O premiê israelense detonou o prefeito democrata de Nova York após declarações do legislador estadual Zohran Mamdani, que ameaçou prendê-lo caso pise na cidade. Mamdani o chama de "criminoso de guerra".
O gabinete de Netanyahu reagiu com fogo. Classificou as declarações como "vergonhosas" e fruto de "antissemitismo disfarçado de política".
O Dinheiro Por Trás da Disputa
Nova York concentra a maior comunidade judaica fora de Israel — 1,3 milhão de pessoas. Muitos no topo do ranking bilionários brasil têm conexões com investimentos israelenses. Michael Bloomberg, ex-prefeito e dono de US$ 96 bilhões, mantém laços históricos com o país.
Israel recebe US$ 3,8 bilhões anuais dos EUA em ajuda militar. Nova York é o centro financeiro que processa boa parte desse dinheiro através de bancos e fundos de investimento.
A ameaça de prisão não é vazia. O Tribunal Penal Internacional emitiu mandado de prisão contra Netanyahu em novembro. A acusação: crimes de guerra em Gaza.
Quem Está de Que Lado
Mamdani representa o distrito de Queens. Democrata progressista, ele surfa na onda anti-Israel que cresce entre jovens do partido. São 41% dos democratas com menos de 35 anos que veem Israel como "força opressora".
Do outro lado, o lobby pró-Israel movimenta US$ 5 milhões por ano só em Washington. AIPAC, a principal organização, tem orçamento operacional de US$ 100 milhões.

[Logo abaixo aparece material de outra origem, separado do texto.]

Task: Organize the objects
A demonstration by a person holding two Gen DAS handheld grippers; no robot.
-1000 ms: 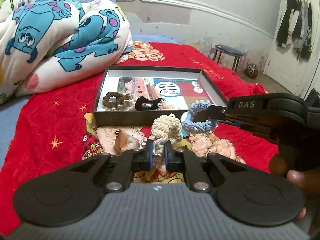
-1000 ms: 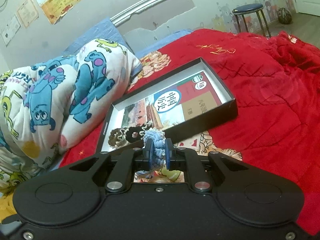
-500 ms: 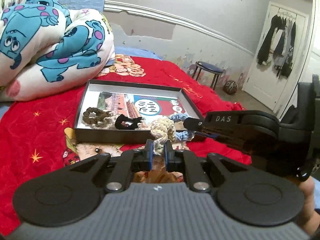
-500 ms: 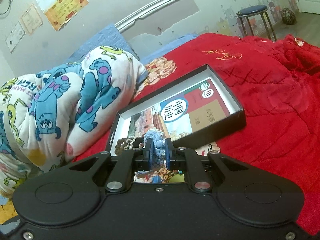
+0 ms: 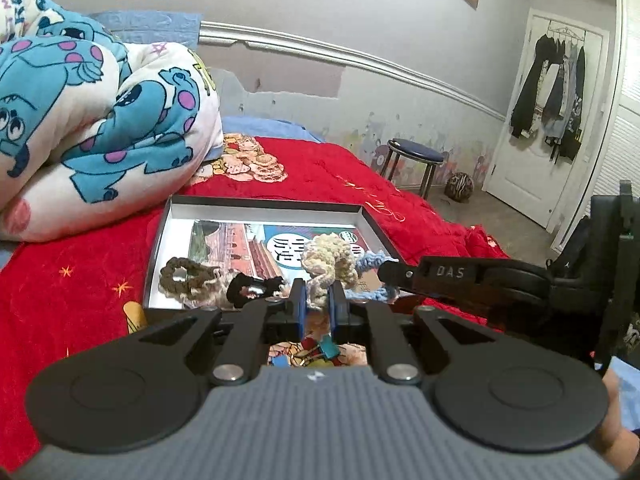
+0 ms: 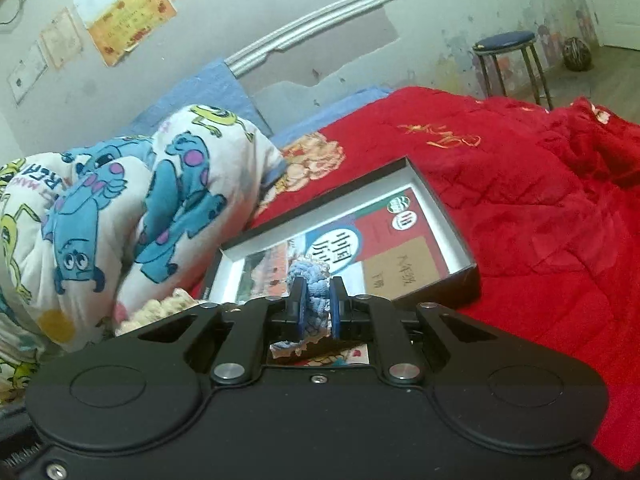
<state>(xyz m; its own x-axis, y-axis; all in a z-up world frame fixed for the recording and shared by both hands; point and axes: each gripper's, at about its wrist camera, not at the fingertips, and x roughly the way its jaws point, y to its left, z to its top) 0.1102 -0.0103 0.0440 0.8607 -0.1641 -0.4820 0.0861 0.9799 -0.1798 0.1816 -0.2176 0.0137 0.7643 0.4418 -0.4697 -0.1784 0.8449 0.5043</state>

Netanyahu não é qualquer líder. Comanda a 10ª maior economia militar do planeta. Israel tem PIB de US$ 525 bilhões — maior que a Suécia.
O Jogo de Poder
A declaração de Mamdani expõe racha no partido democrata. Enquanto Biden mantinha apoio tradicional a Israel, a nova geração quer distância.
Nova York abriga fundos que investem US$ 8 bilhões em empresas israelenses de tecnologia. Qualquer tensão diplomática mexe com esse dinheiro.

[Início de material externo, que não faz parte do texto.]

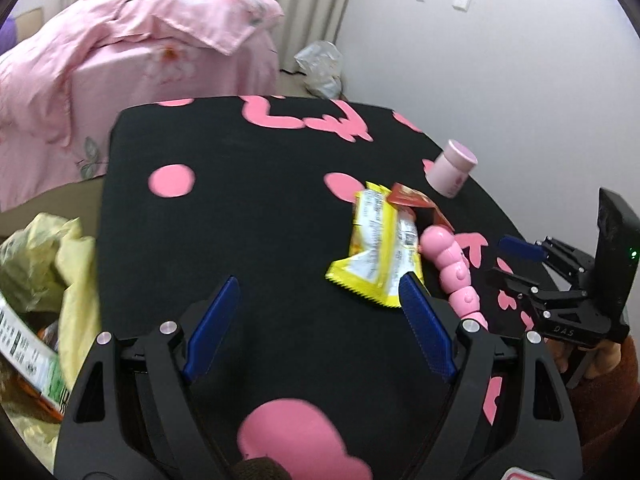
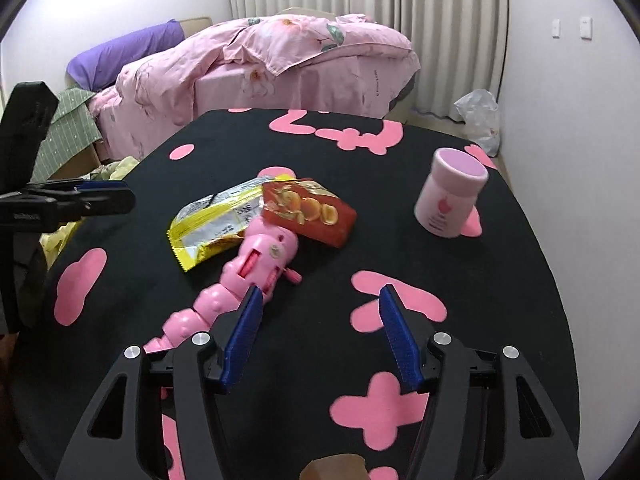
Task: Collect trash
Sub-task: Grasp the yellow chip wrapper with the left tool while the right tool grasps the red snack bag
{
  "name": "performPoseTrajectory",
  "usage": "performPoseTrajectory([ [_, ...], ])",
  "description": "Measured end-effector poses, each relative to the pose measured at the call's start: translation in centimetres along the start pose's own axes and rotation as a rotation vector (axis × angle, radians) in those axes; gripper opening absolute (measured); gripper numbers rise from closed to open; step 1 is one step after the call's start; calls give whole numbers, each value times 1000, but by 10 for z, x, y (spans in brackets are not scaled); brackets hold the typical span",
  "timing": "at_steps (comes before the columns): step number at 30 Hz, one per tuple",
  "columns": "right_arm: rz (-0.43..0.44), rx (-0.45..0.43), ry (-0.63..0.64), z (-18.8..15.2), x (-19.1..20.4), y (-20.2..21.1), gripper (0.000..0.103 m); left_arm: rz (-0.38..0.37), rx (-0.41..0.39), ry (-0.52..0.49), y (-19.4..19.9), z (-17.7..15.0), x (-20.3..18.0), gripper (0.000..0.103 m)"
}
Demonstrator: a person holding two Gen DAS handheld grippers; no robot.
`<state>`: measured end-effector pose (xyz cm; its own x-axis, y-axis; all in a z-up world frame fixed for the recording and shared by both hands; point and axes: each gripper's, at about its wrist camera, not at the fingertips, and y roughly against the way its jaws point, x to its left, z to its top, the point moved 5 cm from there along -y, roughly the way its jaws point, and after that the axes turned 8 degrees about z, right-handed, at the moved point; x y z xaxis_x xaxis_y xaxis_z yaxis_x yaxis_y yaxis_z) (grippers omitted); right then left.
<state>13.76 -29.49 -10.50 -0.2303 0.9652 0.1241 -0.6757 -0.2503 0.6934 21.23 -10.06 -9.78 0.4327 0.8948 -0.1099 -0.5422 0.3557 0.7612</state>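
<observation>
My left tool [image 1: 320, 300] hangs released over the black, pink-patterned surface [image 1: 240, 200], its blue pads wide apart with nothing between them. Just ahead of its right pad lies the yellow wrapper [image 1: 378, 248], flat on the surface, its saw-toothed edge nearest me. Beyond the wrapper, touching it, is the red pack [image 1: 412, 200]. To the right of the wrapper and alongside it stretches the pink toy [image 1: 452, 268], a segmented caterpillar. Farther ahead and to the right stands the pink jar [image 1: 452, 172]. Off the surface to my left sits the yellow bag [image 1: 44, 276], open, with printed packaging inside.

My right tool [image 2: 318, 320] is released too, pads spread over a bare part of the surface [image 2: 500, 300]. Its left pad sits in front of the toy [image 2: 256, 264], whose tail runs back toward my left. Ahead and left of this tool the wrapper [image 2: 212, 220] lies crumpled open, with the pack [image 2: 310, 210] resting partly on it and against the toy's head. The jar [image 2: 450, 196] stands upright ahead to the right, well apart from the rest. Beyond the surface is a bed [image 2: 260, 64] with pink bedding.
</observation>
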Motion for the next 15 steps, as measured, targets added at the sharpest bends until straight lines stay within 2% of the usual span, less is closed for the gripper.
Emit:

"Nenhum oficial israelense teme ser preso em solo americano. Isso é teatro político", disparou o gabinete de Netanyahu.
A resposta veio rápida. O prefeito Eric Adams não comentou. Silêncio calculado — Adams recebe doações de grupos pró-Israel e pró-Palestina.
Os Números da Guerra
- 38 mil mortos em Gaza desde outubro de 2023
- US$ 18 bilhões em danos à infraestrutura palestina
- US$ 500 milhões em perdas para empresas israelenses por boicotes
- 67% dos nova-iorquinos apoiam cessar-fogo, segundo pesquisa Siena College
Netanyahu enfrenta pressão interna também. Manifestantes em Tel Aviv pedem sua renúncia semanalmente. Sua popularidade despencou para 28%.
Mas ele continua no poder. Coalizão parlamentar se mantém por cálculo: ninguém quer eleições antecipadas.
O Que Vem Por Aí
A ameaça de prisão é simbólica. EUA não reconhecem jurisdição do TPI. Netanyahu pode circular livremente em território americano — por enquanto.
O verdadeiro jogo está nos bastidores. Democratas progressistas querem condicionar ajuda militar a Israel. Conservadores bloqueiam qualquer mudança.
No meio, US$ 3,8 bilhões anuais seguem fluindo. Bancos de Nova York continuam processando transações. Bilionários de ambos os lados mantêm seus investimentos.
A guerra é diplomática. Mas o combustível é sempre o mesmo: dinheiro, poder e cálculo político.